Department of Ophthalmology, Kagoshima University Graduate School of Medical and Dental Sciences, Kagoshima, Japan.
Department of Ophthalmology, Seirei Hamamatsu General Hospital, Shizuoka, Japan.
Graefes Arch Clin Exp Ophthalmol. 2023 Aug;261(8):2411-2419. doi: 10.1007/s00417-023-06024-1. Epub 2023 Mar 1.
Deep learning artificial intelligence can determine the sex using only fundus photographs. However, the factors used by deep learning to determine the sex are not visible. Therefore, the purpose of the study was to determine whether the sex of an older individual can be determined by regression analysis of their color fundus photographs (CFPs).

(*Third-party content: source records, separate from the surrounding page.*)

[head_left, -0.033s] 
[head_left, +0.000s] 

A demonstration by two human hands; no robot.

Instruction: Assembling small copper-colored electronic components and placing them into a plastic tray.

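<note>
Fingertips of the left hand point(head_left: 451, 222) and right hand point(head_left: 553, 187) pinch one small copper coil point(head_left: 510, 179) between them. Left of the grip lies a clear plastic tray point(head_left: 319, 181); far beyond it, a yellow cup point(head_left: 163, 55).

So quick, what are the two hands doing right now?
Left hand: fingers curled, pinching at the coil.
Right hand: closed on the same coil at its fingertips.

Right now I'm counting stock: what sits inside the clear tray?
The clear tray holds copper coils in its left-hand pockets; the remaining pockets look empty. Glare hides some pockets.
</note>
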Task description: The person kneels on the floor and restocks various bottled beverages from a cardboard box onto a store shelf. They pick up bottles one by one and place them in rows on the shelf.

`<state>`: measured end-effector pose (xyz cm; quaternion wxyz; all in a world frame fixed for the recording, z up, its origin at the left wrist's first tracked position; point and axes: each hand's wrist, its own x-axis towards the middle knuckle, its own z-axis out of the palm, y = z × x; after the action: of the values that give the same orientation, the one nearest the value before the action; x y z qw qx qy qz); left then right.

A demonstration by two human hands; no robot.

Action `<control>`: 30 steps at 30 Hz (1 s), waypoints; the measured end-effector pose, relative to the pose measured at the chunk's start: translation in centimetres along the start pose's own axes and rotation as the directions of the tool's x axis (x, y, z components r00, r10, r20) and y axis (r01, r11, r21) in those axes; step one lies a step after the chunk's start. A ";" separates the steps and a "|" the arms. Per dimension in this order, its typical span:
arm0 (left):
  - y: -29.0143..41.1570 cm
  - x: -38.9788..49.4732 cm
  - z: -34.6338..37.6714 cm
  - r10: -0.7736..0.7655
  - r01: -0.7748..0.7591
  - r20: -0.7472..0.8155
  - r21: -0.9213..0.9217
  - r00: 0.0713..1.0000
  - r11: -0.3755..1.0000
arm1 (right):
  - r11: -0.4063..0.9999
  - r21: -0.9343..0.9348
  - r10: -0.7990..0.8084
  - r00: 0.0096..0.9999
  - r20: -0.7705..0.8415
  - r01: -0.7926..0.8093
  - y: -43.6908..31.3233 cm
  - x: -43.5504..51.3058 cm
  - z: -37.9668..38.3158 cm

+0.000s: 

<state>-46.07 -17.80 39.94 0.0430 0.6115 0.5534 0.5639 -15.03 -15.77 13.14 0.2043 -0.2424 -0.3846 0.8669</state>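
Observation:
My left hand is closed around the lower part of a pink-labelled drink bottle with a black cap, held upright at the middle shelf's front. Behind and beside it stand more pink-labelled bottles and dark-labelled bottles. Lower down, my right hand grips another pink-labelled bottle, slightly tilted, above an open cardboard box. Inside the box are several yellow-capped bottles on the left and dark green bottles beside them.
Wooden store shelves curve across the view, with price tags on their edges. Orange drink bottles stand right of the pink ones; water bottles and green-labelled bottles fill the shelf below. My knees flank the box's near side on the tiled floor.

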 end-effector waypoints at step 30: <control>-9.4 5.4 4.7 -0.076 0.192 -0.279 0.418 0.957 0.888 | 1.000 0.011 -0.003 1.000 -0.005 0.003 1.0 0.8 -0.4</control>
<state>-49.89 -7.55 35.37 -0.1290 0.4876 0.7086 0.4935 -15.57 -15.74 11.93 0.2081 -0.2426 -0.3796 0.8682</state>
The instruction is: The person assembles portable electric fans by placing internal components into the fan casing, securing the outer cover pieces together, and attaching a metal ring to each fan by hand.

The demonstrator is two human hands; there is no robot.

Forty-two parameters were analyzed by regression analysis using 1653 CFPs of normal subjects in the Kumajima study. The parameters included the mean values of red, green, and blue intensities; the tessellation fundus index; the optic disc ovality ratio; the papillomacular angle; and the retinal vessel angles. Finally, the L2 regularized binomial logistic regression was used to predict the sex using all the parameters, and the diagnostic ability was assessed through the leave-one-cross-validation.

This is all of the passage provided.